> Exercise details
From the entries that follow, report every line in which "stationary" occurs.

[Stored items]
═══

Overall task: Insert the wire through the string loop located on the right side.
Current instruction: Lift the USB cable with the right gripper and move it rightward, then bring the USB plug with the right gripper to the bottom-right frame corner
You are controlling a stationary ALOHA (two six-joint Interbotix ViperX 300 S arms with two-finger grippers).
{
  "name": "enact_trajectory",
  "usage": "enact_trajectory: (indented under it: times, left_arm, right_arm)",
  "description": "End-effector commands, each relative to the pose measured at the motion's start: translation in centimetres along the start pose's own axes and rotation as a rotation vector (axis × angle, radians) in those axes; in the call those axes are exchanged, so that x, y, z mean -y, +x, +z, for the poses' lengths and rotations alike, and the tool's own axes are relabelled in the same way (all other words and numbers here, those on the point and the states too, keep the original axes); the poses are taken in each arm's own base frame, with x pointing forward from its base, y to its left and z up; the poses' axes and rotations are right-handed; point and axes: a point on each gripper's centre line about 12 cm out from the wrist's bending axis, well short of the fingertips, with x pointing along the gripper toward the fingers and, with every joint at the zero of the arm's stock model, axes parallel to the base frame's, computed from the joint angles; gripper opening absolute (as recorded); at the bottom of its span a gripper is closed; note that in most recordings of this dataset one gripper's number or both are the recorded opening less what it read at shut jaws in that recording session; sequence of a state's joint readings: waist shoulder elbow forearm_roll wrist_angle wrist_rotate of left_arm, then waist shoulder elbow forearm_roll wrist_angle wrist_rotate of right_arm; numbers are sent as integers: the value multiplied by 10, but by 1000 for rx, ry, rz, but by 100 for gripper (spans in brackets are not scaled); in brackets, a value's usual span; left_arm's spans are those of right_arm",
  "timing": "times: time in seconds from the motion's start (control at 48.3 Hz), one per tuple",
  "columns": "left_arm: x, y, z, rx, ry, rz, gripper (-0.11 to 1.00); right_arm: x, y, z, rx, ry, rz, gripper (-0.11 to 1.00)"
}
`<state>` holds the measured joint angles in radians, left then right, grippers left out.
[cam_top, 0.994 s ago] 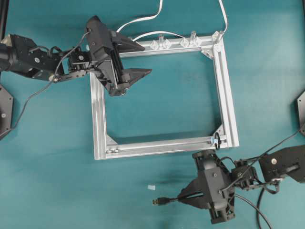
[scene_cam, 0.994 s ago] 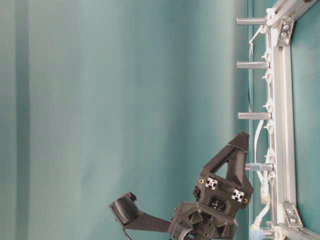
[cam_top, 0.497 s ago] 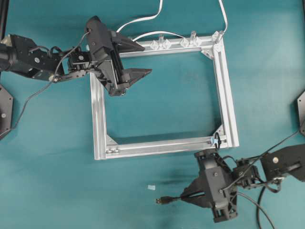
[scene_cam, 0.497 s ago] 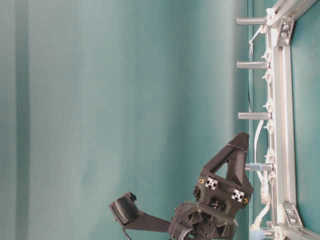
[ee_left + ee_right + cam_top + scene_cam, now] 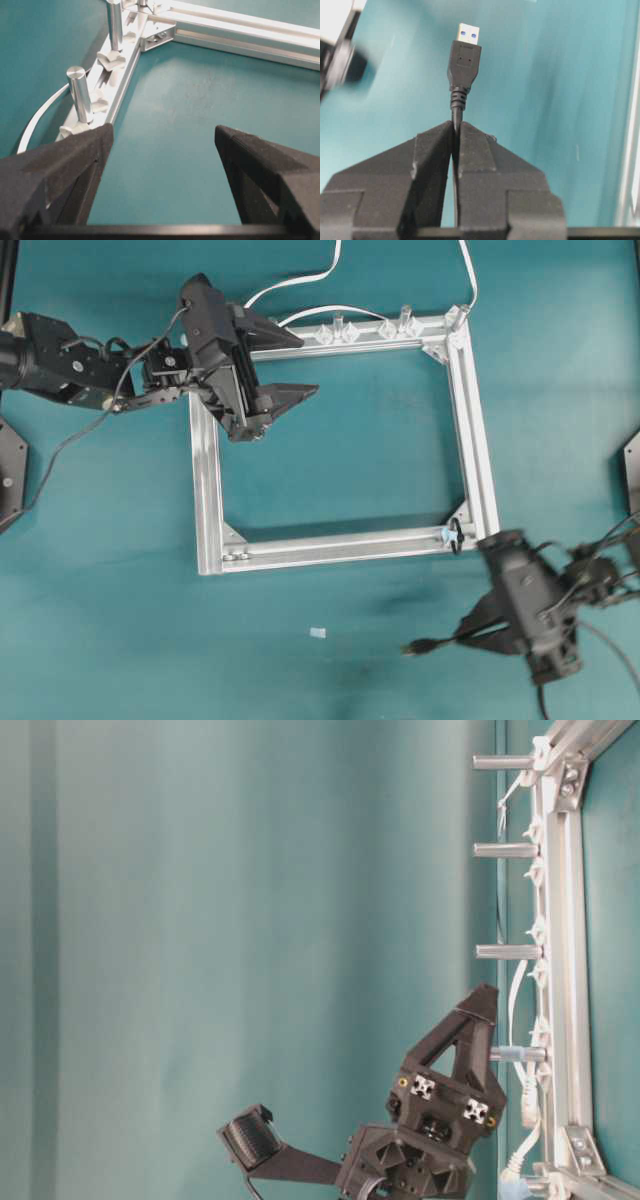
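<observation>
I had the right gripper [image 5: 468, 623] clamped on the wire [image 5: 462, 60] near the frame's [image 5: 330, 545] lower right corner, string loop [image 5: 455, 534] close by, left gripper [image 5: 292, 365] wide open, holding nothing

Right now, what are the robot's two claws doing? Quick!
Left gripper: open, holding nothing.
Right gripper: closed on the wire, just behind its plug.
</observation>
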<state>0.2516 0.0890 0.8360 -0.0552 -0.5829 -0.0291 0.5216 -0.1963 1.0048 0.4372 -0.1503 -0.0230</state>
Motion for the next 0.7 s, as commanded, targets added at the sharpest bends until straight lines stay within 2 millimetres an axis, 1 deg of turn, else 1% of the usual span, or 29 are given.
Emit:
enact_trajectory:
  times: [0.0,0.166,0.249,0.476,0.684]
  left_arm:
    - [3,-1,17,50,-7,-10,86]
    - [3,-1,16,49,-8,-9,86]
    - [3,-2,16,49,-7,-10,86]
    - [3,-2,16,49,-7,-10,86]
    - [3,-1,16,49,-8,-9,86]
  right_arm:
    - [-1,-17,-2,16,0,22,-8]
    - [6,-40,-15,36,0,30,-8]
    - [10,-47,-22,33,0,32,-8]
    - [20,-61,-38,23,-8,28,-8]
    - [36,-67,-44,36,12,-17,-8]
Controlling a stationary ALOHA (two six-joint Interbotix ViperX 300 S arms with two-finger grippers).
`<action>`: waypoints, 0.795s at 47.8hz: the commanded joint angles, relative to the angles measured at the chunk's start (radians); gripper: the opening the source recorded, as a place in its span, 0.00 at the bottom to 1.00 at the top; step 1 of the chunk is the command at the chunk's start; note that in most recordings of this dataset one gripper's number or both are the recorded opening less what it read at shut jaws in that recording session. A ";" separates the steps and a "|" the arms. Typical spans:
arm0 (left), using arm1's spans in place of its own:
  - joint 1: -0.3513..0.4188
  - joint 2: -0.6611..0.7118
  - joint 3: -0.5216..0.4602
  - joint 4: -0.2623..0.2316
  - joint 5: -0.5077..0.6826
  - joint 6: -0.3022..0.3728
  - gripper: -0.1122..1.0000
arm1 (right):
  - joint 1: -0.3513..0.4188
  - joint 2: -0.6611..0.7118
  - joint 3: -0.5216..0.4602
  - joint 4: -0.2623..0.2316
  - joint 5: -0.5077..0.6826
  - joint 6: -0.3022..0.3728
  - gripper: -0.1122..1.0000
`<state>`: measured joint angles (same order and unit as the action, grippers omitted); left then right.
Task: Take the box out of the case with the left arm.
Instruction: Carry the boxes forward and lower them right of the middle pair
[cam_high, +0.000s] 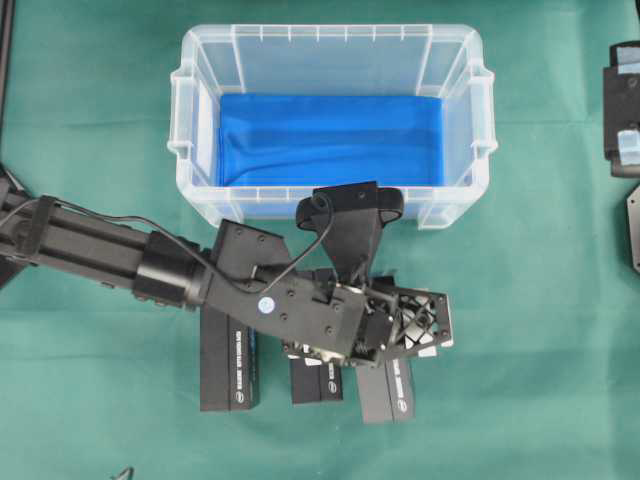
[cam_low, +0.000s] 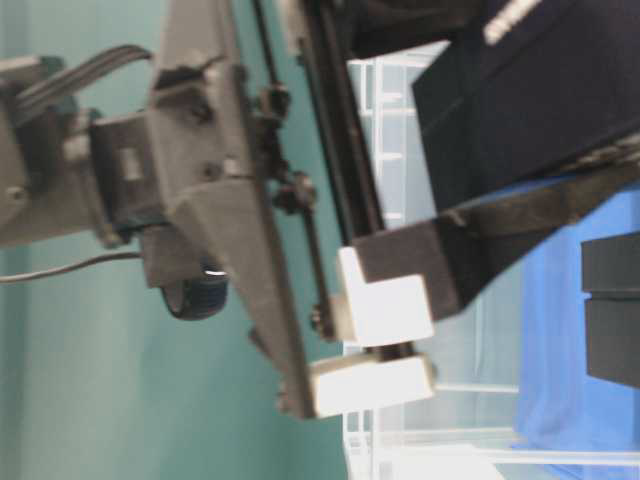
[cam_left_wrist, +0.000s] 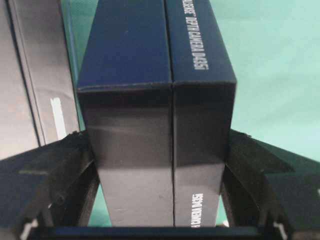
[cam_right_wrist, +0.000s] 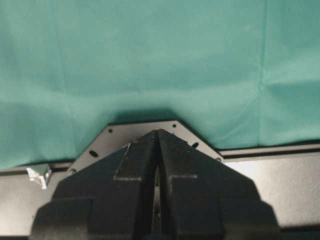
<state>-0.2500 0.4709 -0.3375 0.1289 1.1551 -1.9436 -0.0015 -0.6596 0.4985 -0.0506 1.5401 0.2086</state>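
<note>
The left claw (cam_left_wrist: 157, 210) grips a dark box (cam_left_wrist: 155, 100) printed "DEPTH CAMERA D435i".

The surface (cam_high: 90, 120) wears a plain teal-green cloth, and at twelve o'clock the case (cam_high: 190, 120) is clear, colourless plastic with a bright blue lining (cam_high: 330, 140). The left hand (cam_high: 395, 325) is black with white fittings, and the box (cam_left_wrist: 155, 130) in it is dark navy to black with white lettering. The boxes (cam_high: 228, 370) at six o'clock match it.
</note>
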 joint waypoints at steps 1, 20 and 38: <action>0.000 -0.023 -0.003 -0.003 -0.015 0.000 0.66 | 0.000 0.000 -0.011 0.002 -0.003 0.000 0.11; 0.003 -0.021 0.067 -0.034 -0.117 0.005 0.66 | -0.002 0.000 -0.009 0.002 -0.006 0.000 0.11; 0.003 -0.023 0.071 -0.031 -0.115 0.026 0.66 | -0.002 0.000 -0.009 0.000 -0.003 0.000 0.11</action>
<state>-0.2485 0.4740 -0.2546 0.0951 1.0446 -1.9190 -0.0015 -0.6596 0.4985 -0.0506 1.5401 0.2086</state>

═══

> Problem solution
You are controlling a stationary ALOHA (two six-joint Interbotix ViperX 300 S arms with two-finger grippers).
Controlling a stationary ALOHA (two six-joint Interbotix ViperX 300 S arms with two-finger grippers).

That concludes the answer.